## What you need to do
Among the lines below, keep only those from the one containing "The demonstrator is" through the one containing "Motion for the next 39", and reproduce them exactly.

[Source data Boundary: Start]

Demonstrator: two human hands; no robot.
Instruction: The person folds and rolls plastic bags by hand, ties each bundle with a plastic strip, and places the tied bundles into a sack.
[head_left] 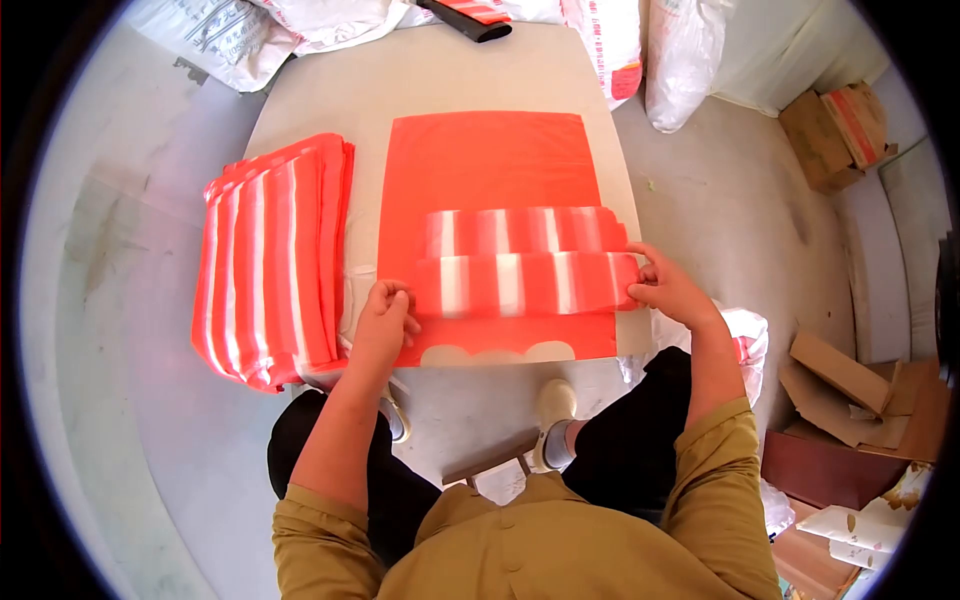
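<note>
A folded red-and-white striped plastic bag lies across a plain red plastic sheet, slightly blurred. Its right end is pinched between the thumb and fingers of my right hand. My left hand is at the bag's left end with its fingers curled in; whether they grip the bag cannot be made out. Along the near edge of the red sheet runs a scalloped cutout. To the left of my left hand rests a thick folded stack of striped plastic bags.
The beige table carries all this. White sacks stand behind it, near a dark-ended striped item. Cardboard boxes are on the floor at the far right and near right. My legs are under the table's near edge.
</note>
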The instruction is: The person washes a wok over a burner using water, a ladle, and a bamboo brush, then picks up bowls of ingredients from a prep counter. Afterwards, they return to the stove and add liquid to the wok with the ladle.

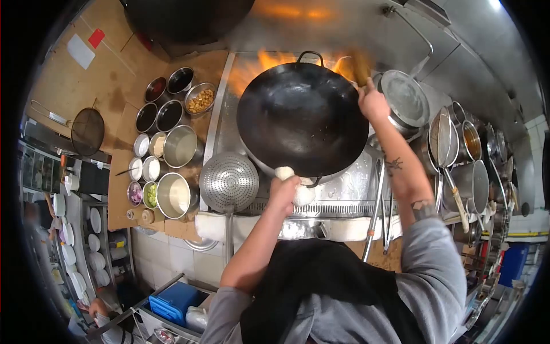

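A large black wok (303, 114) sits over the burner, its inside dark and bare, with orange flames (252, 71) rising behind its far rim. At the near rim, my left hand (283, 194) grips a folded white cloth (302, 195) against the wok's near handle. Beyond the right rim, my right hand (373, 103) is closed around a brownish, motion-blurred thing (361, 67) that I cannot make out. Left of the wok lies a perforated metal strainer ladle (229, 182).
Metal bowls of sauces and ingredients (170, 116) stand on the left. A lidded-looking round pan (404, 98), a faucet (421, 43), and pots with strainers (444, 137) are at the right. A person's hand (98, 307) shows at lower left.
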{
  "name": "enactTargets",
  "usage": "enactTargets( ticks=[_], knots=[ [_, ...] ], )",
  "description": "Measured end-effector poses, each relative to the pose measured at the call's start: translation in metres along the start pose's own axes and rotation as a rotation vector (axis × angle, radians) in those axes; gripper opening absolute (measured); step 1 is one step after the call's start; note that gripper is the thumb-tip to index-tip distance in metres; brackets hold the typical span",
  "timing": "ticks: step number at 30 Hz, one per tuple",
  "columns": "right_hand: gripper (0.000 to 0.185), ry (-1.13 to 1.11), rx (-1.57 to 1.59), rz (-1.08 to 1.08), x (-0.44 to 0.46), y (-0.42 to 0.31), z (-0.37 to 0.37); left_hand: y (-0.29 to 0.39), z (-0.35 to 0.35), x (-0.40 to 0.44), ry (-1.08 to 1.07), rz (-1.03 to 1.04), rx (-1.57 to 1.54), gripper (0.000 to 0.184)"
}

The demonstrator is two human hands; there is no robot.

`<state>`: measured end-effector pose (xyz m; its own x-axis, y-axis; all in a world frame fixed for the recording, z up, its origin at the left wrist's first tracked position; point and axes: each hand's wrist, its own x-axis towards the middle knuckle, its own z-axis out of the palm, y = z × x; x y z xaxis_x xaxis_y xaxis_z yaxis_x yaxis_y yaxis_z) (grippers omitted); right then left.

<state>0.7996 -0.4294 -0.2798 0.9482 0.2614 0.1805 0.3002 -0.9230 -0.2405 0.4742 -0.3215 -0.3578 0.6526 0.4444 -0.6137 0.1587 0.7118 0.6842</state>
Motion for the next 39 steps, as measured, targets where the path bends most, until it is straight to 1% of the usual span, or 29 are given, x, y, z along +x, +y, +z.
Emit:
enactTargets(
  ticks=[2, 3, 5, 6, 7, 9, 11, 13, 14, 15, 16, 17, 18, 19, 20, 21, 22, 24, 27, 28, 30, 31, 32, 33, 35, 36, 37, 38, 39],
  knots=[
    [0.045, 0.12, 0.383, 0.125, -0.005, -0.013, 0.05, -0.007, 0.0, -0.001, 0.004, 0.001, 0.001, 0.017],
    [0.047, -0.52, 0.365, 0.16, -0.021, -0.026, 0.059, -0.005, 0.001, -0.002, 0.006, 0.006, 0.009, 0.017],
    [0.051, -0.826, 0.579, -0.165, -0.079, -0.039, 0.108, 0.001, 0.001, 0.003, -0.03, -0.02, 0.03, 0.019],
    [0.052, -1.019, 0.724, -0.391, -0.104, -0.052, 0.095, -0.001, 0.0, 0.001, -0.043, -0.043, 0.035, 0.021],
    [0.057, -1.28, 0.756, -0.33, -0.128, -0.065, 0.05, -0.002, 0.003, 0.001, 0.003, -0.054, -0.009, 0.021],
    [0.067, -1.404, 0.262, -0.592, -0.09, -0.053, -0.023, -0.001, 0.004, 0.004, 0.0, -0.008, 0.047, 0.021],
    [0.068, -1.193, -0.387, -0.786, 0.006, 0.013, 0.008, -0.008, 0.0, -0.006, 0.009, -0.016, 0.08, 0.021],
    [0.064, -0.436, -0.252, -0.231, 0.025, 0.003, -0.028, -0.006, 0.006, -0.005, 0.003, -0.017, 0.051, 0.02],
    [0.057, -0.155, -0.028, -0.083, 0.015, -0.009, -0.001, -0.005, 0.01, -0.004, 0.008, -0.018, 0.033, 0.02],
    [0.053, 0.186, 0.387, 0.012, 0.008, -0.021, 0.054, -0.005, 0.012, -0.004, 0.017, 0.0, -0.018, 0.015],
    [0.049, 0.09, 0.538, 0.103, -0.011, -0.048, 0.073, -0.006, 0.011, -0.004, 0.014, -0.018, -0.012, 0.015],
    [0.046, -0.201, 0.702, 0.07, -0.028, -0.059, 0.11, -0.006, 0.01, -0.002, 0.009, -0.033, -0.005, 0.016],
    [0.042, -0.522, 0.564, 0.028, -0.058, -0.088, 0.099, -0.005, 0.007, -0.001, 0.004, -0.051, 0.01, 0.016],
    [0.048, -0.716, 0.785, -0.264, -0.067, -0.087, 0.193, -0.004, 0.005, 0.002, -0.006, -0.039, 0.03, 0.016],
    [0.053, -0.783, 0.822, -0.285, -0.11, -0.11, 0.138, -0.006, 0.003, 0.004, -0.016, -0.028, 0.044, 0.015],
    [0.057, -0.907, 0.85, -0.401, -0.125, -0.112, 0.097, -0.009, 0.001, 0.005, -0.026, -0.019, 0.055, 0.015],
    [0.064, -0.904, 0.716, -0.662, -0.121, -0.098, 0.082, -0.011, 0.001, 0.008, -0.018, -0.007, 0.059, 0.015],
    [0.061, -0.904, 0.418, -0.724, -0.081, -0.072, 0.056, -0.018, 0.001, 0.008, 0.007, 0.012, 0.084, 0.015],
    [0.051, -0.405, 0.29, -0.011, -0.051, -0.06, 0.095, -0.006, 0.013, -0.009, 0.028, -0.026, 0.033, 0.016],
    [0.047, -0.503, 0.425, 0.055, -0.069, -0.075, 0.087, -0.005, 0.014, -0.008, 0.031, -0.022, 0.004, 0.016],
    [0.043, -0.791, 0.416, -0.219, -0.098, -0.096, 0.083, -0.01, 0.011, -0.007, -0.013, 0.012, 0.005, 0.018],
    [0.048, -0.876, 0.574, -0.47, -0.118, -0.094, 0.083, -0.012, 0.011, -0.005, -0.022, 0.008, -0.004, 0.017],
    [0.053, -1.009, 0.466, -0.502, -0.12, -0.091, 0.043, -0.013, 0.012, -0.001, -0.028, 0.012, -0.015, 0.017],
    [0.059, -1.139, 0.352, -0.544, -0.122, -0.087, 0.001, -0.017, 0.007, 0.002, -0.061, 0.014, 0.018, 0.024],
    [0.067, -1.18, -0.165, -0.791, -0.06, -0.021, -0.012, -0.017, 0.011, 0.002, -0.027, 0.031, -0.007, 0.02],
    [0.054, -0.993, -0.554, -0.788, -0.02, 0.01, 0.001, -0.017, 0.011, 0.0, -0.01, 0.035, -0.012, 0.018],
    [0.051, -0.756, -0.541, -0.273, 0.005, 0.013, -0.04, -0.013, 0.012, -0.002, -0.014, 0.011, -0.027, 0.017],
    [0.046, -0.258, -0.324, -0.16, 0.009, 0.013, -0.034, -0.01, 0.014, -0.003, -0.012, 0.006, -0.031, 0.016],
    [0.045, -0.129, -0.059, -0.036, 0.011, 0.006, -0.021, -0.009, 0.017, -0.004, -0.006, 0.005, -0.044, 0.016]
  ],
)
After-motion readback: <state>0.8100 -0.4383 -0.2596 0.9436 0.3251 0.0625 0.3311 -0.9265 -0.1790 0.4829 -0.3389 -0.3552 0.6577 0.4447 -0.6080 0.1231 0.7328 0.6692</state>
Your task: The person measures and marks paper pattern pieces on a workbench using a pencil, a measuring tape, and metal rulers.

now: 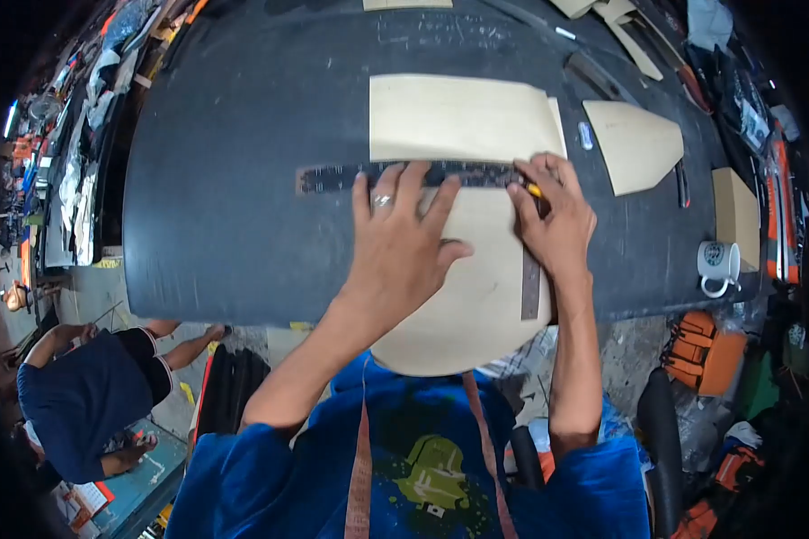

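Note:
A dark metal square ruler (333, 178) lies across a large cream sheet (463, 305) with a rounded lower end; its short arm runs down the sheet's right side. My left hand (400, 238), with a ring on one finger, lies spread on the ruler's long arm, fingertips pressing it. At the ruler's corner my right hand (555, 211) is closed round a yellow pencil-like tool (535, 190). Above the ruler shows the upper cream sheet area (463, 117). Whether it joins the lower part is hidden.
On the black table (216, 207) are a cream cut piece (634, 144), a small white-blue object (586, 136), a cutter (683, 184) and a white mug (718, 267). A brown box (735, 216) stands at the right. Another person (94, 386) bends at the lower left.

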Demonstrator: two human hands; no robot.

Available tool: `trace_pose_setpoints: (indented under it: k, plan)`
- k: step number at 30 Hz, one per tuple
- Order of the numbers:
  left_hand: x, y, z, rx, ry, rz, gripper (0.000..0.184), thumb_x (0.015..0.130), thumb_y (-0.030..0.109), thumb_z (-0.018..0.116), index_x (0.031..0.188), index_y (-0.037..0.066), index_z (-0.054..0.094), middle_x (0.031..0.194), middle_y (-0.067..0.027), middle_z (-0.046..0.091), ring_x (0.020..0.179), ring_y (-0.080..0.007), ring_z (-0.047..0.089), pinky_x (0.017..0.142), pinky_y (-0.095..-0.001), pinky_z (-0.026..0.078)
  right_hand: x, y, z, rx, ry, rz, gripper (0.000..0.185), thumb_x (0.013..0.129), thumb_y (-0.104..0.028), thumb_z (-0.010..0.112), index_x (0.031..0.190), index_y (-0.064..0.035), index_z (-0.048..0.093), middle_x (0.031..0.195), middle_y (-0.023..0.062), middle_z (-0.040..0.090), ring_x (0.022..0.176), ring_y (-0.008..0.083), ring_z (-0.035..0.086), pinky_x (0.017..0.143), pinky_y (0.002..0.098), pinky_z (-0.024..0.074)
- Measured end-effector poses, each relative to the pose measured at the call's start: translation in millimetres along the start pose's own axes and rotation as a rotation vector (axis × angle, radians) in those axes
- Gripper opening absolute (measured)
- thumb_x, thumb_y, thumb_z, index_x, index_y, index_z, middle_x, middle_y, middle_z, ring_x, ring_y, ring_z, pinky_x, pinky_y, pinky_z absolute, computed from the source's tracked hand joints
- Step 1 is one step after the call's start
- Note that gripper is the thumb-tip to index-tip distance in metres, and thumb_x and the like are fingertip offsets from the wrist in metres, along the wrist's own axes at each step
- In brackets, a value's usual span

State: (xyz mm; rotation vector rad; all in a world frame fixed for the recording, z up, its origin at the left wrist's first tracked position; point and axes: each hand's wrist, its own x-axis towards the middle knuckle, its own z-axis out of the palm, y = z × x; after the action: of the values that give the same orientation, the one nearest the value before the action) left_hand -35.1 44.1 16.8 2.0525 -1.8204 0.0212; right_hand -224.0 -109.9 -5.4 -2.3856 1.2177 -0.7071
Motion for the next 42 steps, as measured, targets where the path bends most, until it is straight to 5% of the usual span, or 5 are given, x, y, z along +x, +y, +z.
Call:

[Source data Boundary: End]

## Finished task
The demonstrator is two human hands; there is no robot.

`<state>`: measured end-effector pose (xyz m; its own x-axis, y-axis; all in a world frame fixed for the recording, z up, its origin at the left wrist's first tracked position; point and axes: each hand's wrist, its own x-axis towards the middle knuckle, its own z-axis out of the palm, y = z × x; x y z xaxis_x xaxis_y xaxis_z yaxis_x yaxis_y yaxis_z) (grippers omitted); right then left.

<state>0.7996 -0.4294 -0.2798 0.9482 0.2614 0.1805 0.3002 -0.9230 -0.2405 0.4742 -0.3215 -0.3578 0.6526 0.4444 -0.6137 0.1587 0.7118 0.6842</state>
Motion for the next 39 steps, as measured, targets where the path bends most, until it is straight to 1% of the usual span, or 29 are given, x, y, z along +x, +y, +z.

The exercise requires no further work.